*WORKING DATA*.
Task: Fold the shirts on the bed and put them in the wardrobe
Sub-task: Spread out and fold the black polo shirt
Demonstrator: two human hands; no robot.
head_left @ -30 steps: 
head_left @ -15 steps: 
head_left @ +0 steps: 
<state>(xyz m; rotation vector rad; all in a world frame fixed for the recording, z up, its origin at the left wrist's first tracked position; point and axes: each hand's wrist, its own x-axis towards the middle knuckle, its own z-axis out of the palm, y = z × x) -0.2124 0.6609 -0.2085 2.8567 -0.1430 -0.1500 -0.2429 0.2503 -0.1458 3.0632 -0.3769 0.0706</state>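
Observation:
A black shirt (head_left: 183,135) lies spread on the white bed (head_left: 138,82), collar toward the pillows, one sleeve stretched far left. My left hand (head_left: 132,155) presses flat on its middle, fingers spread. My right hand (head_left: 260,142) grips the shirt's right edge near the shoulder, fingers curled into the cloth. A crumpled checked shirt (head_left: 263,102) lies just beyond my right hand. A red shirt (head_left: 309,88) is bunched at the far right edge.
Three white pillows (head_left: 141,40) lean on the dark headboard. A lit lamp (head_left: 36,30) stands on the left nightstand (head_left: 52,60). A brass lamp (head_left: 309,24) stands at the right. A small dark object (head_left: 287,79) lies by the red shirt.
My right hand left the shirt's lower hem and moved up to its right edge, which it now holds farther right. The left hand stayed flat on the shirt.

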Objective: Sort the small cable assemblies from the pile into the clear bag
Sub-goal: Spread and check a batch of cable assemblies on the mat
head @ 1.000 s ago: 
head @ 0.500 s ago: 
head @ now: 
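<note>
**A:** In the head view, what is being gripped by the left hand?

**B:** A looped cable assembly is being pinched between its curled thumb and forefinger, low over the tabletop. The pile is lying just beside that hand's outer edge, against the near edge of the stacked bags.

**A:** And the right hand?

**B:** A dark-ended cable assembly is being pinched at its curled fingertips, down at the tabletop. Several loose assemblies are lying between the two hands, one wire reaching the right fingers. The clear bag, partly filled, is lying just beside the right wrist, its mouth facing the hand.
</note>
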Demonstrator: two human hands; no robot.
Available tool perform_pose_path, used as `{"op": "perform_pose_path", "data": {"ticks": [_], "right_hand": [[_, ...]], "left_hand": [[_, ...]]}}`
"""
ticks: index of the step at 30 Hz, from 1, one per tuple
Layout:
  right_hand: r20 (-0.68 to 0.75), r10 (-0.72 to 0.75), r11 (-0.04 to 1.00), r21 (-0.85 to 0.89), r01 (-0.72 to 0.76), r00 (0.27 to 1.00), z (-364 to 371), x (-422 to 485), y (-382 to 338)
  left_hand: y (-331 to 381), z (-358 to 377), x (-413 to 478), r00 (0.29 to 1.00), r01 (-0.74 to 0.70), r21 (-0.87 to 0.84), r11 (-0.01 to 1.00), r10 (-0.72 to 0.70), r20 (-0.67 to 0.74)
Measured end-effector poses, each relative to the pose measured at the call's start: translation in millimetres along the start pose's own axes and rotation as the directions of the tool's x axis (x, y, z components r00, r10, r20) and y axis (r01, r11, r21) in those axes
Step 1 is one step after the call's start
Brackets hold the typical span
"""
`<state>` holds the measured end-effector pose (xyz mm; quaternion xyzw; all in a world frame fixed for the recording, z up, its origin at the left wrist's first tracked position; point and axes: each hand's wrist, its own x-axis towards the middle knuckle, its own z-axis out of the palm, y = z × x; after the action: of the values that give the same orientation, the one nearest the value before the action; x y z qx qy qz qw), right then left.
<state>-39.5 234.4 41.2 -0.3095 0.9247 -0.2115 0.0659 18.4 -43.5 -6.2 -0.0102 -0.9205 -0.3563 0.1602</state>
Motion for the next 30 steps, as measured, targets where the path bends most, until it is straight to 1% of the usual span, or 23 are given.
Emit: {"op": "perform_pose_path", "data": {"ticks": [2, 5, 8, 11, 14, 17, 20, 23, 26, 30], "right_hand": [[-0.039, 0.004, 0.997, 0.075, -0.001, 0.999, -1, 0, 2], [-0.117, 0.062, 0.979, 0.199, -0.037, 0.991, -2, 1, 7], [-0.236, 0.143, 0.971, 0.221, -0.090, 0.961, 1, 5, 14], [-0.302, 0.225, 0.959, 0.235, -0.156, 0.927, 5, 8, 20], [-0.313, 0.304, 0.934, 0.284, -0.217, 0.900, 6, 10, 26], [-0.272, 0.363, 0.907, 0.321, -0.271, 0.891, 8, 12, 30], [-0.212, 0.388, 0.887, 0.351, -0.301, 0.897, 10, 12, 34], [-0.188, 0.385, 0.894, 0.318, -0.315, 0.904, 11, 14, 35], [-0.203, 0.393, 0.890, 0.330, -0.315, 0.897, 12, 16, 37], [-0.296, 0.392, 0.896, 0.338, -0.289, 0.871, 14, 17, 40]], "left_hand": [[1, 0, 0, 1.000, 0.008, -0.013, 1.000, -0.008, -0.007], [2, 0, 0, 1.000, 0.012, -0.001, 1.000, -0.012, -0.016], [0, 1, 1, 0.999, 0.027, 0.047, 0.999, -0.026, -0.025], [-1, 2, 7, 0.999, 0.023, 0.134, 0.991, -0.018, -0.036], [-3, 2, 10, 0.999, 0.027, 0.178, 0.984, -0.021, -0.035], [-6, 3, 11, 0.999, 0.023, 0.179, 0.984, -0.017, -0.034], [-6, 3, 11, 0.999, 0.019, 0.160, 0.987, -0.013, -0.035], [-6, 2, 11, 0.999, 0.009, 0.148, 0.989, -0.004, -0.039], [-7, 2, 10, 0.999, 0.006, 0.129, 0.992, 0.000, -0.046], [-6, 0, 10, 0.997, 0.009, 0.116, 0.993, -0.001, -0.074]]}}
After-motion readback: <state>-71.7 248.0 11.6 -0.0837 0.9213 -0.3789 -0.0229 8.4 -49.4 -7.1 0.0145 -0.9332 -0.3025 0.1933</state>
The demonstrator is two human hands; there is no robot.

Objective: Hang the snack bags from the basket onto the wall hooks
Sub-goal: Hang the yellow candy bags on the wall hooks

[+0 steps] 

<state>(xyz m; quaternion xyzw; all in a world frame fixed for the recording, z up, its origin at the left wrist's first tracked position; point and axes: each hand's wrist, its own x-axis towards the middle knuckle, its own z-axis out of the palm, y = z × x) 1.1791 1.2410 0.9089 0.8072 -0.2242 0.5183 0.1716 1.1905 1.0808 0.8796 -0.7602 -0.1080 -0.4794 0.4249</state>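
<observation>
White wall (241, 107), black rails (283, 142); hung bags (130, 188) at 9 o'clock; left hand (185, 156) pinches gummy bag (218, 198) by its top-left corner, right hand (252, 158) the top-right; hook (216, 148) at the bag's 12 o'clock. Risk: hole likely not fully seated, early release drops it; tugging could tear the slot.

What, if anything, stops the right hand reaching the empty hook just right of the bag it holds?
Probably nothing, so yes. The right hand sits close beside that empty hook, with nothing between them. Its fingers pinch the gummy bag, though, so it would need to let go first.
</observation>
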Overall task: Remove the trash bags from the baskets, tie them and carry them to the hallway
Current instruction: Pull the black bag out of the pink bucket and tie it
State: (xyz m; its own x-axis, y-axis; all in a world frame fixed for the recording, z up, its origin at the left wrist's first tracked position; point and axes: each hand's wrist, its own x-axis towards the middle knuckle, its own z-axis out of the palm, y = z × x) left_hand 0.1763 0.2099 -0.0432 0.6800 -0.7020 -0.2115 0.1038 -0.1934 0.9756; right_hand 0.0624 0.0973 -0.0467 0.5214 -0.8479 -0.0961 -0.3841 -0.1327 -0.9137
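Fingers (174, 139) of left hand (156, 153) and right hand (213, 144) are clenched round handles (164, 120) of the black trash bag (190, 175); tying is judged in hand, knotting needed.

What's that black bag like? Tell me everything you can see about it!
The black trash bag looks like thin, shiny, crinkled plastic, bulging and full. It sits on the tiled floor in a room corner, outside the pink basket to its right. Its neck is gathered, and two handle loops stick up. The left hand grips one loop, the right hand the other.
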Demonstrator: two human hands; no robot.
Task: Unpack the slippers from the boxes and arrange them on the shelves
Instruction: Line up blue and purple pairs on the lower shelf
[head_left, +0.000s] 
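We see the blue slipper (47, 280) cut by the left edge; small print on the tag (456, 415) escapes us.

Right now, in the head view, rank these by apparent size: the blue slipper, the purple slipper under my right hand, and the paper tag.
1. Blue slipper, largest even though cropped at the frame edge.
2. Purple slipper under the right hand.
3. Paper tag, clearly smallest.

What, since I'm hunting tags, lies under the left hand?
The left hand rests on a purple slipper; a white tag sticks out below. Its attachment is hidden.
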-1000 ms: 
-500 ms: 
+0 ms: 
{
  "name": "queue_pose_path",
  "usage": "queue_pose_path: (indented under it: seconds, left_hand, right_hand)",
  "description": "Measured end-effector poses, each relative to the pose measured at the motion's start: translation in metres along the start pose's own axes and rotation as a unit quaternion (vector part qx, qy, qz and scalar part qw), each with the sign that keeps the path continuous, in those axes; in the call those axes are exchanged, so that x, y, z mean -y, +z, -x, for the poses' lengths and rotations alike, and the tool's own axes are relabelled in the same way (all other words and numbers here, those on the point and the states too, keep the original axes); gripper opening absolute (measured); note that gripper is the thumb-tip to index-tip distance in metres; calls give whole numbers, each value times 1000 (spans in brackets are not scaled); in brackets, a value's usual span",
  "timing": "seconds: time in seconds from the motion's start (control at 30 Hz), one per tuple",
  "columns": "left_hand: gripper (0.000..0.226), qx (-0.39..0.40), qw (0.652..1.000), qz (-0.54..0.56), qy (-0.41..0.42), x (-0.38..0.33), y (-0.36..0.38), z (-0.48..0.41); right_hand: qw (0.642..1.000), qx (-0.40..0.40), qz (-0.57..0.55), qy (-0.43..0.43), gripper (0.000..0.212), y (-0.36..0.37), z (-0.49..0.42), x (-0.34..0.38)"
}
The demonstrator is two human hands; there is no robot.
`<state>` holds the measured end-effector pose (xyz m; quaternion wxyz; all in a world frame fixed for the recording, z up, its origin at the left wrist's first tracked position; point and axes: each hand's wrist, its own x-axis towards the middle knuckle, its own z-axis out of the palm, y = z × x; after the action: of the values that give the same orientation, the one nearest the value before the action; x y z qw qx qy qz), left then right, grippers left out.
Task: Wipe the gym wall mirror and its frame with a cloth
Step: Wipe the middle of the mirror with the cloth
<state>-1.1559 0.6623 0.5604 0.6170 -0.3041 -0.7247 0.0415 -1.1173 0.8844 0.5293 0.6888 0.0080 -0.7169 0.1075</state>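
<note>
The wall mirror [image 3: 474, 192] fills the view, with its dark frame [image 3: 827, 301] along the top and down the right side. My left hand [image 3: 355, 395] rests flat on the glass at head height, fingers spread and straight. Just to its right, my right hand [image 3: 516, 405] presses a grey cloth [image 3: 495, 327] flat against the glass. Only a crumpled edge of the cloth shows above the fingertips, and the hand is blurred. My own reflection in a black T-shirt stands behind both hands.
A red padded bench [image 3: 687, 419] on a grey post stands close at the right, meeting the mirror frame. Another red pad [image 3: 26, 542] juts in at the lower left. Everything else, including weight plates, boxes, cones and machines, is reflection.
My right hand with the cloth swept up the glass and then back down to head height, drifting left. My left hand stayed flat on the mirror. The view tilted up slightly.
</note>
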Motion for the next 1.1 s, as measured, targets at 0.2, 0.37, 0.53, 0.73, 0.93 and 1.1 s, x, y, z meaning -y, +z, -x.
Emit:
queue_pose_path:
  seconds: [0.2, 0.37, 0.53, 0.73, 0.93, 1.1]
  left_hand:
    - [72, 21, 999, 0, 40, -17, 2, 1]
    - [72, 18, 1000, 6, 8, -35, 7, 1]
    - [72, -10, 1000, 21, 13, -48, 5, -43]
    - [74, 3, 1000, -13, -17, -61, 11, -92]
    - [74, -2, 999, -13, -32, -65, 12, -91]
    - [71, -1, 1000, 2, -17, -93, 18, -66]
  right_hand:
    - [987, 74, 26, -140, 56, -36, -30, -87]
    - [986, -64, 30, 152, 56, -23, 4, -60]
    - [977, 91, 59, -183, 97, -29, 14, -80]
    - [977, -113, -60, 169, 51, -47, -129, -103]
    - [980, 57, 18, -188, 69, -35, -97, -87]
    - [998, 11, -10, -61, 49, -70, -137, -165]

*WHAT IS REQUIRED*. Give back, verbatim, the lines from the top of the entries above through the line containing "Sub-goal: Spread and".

*SOLUTION*.
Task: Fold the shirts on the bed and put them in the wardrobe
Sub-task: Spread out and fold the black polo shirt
Demonstrator: two human hands; no robot.
head_left @ -30 steps: 
head_left @ -15 steps: 
head_left @ +0 steps: 
<state>(xyz m; rotation vector rad; all in a world frame fixed for the recording, z up, its origin at the left wrist's first tracked position; point and axes: each hand's wrist, its own x-axis towards the middle knuckle, its own z-axis out of the palm, y = z × x) -0.2124 0.6609 -0.2085 2.8567 -0.1430 -0.1500 -0.2429 0.2503 -0.1458 3.0632 -0.3769 0.0706</state>
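Observation:
A black shirt (head_left: 183,135) lies spread on the white bed (head_left: 138,82), collar toward the pillows, one sleeve stretched far left. My left hand (head_left: 132,155) presses flat on its middle, fingers spread. My right hand (head_left: 260,142) grips the shirt's right edge near the shoulder, fingers curled into the cloth. A crumpled checked shirt (head_left: 263,102) lies just beyond my right hand. A red shirt (head_left: 309,88) is bunched at the far right edge.
Three white pillows (head_left: 141,40) lean on the dark headboard. A lit lamp (head_left: 36,30) stands on the left nightstand (head_left: 52,60). A brass lamp (head_left: 309,24) stands at the right. A small dark object (head_left: 287,79) lies by the red shirt.
My right hand left the shirt's lower hem and moved up to its right edge, which it now holds farther right. The left hand stayed flat on the shirt.
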
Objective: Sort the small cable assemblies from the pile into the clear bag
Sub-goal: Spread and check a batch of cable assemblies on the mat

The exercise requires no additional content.